O wynikach sekcji zwłok doniosła gazeta „Komiersant”. Wg niej eksperci ustalili, że pasażerowie nie ucierpieli bezpośrednio w wyniku wybuchu ładunku podłożonego pod pociąg.
Epicentrum eksplozji znajdować się miało pod lokomotywą. Wagony wykoleiły się, gdy działając zgodnie z instrukcją awaryjną maszynista gwałtownie zahamował. Trzy wagony przechyliły się na bok a ostatni oderwał się od pociągu i uderzył w betonowe słupy elektryczne stojące wzdłuż torów.
I to właśnie w wyniku silnego uderzenia fotele pasażerów oderwały się od podłogi i dosłownie latały po wagonie zabijając ludzi. „Przyczyną śmierci pasażerów były uszkodzenia mechaniczne powstałe w wyniku uderzenia twardymi przedmiotami” – gazeta cytuje Aleksandra Romanowa – szefa Twerskiego Biura Ekspertyz Sądowo-Medycznych.
„Komiersant” zaznacza, że „Newski Ekspres” jest wyposażony w fotele produkcji niemieckiej. Są bardziej komfortowe niż rosyjskie i montuje się w twerskiej fabryce.

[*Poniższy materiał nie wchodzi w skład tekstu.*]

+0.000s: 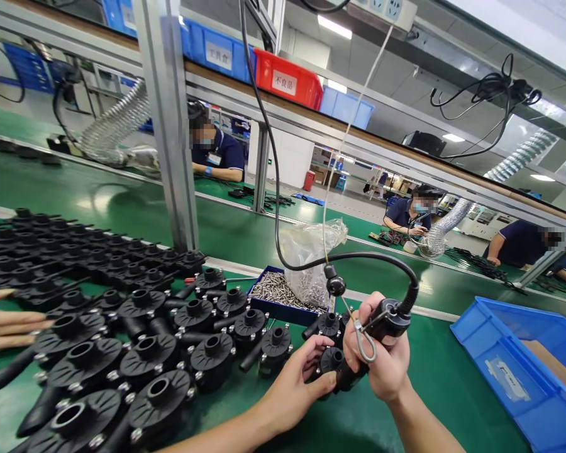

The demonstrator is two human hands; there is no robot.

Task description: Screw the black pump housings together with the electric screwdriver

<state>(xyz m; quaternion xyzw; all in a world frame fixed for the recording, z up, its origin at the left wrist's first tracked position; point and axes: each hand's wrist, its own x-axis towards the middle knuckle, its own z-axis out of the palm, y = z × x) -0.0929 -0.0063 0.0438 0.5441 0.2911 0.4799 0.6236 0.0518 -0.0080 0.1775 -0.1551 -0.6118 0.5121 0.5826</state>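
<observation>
My single view looks out from my head, above the near side of the green bench (446, 355), facing forward and down. My left hand (302, 380) and right hand (382, 358) are close to the lens, nearer than the metal post (165, 126) and right of it. The view is tilted, so that post leans; beyond it, I see deep into the room.

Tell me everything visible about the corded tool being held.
The corded tool is black and plastic-looking, held tilted in the right hand, its upper end toward the right. A black cable arcs from there. A metal loop hangs in front of it. Its lower end, by the left hand, is hidden.
</observation>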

Jednak, jak twierdzi gazeta, są mniej trwałe niż rosyjskie siedzenia montowane wcześniej. W 2007 roku – gdy na ekspres dokonano pierwszego zamachu – rosyjskie fotele pozostały na swoich miejscach. Wtedy nikt nie zginął.
Do ostatniego zamachu na pociąg jadący z Petersburga do Moskwy doszło wieczorem 27 listopada. W wyniku katastrofy zginęło 26 osób, a ponad 90 zostało rannych.